W związku z podejrzeniem przekroczenia dopuszczalnej masy pojazdu, inspektorzy dokonali jego ważenia, które wykazało, że waży on 51,7 tony, zamiast dopuszczalnych 40. Sama kruszarka ważyła, według informacji na niej umieszczonej, prawie 30 ton. Tak ciężki ładunek spowodował przekroczenie nacisku osi naczepy, który wyniósł 30,4 tony, przy dopuszczalnych 24 tonach.
To jednak był dopiero początek nieprawidłowości. Powyższy przewóz wykonywało bowiem dwóch kierowców, ale w tachografie wykresówkę umieścił tylko jeden z nich.

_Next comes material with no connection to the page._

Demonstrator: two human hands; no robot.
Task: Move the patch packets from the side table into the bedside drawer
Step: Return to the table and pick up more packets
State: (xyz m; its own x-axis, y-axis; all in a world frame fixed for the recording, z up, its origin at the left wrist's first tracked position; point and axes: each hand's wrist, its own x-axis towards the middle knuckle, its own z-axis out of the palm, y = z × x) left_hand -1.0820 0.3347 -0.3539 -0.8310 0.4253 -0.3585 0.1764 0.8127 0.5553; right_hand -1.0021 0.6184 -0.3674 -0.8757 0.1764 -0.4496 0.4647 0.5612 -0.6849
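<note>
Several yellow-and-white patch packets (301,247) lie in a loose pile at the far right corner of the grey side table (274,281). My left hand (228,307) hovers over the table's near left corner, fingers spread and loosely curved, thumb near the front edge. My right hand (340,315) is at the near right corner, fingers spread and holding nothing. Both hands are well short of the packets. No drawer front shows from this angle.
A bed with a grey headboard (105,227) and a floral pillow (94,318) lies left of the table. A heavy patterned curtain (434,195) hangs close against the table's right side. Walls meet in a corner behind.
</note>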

Kierowcy wykonywali przewóz rejestrując swój czas pracy „na zmianę”, a nie jednocześnie, jak nakazują to obowiązujące przepisy.
Kolejne nieprawidłowości wykazała kontrola stanu technicznego. W naczepie nie działał system ABS, a ciągnik miał uszkodzoną oponę.

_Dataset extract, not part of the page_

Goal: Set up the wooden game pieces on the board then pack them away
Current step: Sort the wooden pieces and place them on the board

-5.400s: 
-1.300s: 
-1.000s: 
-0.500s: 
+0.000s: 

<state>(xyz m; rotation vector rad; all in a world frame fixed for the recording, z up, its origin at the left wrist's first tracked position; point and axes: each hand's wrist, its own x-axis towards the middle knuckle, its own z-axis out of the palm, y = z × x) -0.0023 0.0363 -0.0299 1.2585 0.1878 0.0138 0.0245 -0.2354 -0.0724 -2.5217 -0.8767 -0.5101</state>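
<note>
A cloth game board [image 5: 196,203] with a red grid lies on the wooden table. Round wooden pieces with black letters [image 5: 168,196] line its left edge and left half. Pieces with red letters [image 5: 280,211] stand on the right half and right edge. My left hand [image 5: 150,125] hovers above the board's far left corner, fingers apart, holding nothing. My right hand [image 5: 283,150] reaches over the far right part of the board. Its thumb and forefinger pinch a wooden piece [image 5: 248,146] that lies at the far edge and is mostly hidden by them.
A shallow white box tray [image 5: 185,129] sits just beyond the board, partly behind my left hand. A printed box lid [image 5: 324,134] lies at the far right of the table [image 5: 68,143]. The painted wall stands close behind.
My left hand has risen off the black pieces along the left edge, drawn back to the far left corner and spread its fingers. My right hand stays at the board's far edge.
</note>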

Ponadto pojazd został zarejestrowany jako pojazd pomocy drogowej, pomimo, iż nie spełniał warunków technicznych dla niego wymaganych. Zarejestrowanie „zwykłego” ciągnika samochodowego jako „ pojazdu pomocy drogowej” jest przejawem nieuczciwej konkurencji, powoduje bowiem min., że jego użytkownik płaci mniejsze stawki podatkowe.
Dowody rejestracyjne pojazdów zostały zatrzymane, a przewoźnik przekazał kontynuację przewozu innemu transportowcowi, który posiadał odpowiedni pojazd oraz stosowne zezwolenie, by dowieźć ładunek do celu.
W związku z nieprawidłowościami wobec przewoźnika wszczęte zostały postępowania administracyjne, a kierowcy ukarani zostali mandatami karnymi.